Problem to solve:
Quote exactly the lines spanning from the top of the data below to the line that contains "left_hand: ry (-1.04", including both.

Available data:
==*==

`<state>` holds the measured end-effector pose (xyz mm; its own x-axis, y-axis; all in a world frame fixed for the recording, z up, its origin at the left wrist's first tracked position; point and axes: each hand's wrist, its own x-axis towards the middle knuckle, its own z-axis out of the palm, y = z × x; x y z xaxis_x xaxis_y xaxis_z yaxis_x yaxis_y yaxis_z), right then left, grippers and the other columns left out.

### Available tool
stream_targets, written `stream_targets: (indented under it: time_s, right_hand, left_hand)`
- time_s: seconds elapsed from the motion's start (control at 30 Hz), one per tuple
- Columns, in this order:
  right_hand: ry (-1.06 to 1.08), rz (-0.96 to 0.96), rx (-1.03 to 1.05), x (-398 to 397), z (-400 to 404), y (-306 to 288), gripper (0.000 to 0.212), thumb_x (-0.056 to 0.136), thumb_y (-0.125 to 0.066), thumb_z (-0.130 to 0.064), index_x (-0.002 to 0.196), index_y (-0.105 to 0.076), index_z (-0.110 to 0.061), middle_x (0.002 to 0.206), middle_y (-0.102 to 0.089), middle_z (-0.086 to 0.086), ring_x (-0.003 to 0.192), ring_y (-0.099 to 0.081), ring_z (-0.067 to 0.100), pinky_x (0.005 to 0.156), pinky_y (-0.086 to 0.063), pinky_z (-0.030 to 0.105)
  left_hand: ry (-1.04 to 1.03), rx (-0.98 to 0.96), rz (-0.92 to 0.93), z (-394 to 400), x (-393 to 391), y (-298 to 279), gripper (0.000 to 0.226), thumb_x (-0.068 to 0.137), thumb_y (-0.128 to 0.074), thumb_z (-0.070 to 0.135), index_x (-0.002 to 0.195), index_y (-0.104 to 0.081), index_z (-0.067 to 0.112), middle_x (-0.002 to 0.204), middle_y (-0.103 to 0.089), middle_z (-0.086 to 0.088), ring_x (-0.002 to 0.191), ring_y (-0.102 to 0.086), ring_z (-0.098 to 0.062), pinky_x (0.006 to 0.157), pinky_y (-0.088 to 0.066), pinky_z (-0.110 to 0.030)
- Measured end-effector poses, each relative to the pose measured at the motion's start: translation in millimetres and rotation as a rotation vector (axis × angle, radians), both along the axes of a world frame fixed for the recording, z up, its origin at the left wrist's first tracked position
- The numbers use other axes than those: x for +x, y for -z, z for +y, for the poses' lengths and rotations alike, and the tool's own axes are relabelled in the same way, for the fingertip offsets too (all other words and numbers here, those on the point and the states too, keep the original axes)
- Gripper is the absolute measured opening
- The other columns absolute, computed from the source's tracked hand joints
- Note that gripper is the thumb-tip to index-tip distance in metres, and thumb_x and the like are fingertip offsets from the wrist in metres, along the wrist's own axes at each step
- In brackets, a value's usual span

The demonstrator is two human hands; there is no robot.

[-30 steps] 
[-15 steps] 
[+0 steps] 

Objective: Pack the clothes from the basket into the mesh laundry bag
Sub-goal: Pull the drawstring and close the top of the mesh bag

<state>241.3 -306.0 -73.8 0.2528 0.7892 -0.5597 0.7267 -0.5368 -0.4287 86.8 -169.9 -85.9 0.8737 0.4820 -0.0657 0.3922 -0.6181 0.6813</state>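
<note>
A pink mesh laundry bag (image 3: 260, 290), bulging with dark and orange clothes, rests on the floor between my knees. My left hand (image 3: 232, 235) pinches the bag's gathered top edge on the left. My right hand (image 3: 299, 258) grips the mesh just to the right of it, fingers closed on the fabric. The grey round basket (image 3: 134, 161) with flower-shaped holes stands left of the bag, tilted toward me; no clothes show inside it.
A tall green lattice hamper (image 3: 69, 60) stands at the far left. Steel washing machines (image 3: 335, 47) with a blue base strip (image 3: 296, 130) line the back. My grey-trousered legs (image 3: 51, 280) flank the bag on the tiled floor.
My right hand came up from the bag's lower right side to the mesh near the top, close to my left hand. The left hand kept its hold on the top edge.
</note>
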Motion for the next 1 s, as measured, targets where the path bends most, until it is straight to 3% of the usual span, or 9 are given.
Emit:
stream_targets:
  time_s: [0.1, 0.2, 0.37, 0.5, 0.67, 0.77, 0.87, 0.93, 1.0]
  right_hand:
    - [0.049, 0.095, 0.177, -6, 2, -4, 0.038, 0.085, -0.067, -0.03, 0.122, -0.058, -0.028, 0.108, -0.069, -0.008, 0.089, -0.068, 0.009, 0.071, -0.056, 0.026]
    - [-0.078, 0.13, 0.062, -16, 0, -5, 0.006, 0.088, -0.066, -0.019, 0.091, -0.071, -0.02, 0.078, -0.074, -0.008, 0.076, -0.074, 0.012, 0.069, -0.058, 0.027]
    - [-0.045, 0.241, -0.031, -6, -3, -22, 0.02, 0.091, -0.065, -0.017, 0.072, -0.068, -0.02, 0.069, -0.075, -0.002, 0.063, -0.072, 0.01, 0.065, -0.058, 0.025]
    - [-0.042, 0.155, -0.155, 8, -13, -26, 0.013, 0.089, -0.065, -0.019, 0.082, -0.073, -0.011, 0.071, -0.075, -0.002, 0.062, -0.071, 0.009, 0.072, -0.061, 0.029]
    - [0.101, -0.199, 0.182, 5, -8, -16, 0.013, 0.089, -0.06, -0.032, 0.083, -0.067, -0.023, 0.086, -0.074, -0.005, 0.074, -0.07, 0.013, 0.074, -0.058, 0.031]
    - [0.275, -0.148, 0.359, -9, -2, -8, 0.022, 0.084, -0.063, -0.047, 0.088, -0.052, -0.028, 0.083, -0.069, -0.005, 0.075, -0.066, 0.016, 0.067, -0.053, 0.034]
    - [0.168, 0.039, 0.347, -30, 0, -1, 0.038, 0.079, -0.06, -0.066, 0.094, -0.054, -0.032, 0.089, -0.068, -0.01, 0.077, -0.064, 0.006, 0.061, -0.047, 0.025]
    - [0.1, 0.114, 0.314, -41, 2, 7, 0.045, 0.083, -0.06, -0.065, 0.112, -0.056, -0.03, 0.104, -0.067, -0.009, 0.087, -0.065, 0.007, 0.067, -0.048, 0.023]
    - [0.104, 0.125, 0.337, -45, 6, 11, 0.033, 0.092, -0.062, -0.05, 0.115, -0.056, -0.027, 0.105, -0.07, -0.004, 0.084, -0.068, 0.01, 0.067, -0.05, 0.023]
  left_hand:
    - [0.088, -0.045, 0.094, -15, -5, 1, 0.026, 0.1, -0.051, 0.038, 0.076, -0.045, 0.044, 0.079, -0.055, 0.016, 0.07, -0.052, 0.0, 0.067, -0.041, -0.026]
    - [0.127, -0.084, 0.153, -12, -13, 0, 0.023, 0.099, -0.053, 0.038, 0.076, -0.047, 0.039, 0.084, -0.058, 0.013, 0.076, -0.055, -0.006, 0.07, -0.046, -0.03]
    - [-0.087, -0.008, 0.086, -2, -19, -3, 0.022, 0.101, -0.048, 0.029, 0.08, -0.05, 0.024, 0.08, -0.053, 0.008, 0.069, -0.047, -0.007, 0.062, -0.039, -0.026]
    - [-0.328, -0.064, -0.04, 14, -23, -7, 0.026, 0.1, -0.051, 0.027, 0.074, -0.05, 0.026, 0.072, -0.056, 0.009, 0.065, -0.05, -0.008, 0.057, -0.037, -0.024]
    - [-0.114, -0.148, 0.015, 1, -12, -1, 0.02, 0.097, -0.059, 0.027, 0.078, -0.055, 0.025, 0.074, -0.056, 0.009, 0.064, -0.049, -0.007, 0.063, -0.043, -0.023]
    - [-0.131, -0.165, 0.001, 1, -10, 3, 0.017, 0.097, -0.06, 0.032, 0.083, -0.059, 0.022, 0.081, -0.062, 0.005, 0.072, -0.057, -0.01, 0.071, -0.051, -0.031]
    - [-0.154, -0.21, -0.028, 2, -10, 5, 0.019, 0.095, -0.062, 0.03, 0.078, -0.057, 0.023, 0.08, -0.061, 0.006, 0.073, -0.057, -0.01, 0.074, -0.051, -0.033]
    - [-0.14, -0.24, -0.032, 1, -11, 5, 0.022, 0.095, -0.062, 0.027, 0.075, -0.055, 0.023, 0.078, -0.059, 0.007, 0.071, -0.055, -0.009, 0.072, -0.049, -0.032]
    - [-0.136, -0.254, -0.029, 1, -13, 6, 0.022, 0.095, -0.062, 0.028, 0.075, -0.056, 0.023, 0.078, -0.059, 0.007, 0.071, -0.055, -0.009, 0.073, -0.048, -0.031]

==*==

Response area:
`<state>` holds the measured end-effector pose (xyz mm; its own x-axis, y-axis; all in a world frame fixed for the recording, z up, its origin at the left wrist's first tracked position; point and axes: each hand's wrist, its own x-axis towards the middle knuckle, its own z-axis out of the palm, y = z × x; x y z xaxis_x xaxis_y xaxis_z yaxis_x yaxis_y yaxis_z), right then left, grippers and the other columns left out.

### Available tool
stream_targets, written `stream_targets: (indented under it: time_s, right_hand, left_hand)`
- time_s: seconds elapsed from the motion's start (control at 30 Hz), one per tuple
- Columns, in this order:
  right_hand: ry (-1.06 to 1.08), rz (-0.96 to 0.96), rx (-1.03 to 1.05), x (-398 to 397), z (-400 to 404), y (-306 to 288), gripper (0.000 to 0.212), thumb_x (-0.056 to 0.136), thumb_y (-0.125 to 0.066), thumb_z (-0.130 to 0.064), index_x (-0.002 to 0.196), index_y (-0.105 to 0.076), index_z (-0.110 to 0.061), middle_x (0.002 to 0.206), middle_y (-0.102 to 0.089), middle_z (-0.086 to 0.086), ring_x (-0.003 to 0.192), ring_y (-0.099 to 0.081), ring_z (-0.067 to 0.100), pinky_x (0.005 to 0.156), pinky_y (-0.086 to 0.063), pinky_z (-0.030 to 0.105)
  left_hand: ry (-1.04 to 1.03), rx (-0.98 to 0.96), rz (-0.92 to 0.93), z (-394 to 400), x (-393 to 391), y (-298 to 279), gripper (0.000 to 0.226), thumb_x (-0.068 to 0.137), thumb_y (-0.128 to 0.074), thumb_z (-0.070 to 0.135), index_x (-0.002 to 0.195), index_y (-0.104 to 0.081), index_z (-0.067 to 0.112), middle_x (-0.002 to 0.204), middle_y (-0.103 to 0.089), middle_z (-0.086 to 0.088), ring_x (-0.002 to 0.191), ring_y (-0.102 to 0.086), ring_z (-0.098 to 0.062), pinky_x (0.006 to 0.157), pinky_y (-0.088 to 0.066), pinky_z (-0.110 to 0.030)

This response is now finished.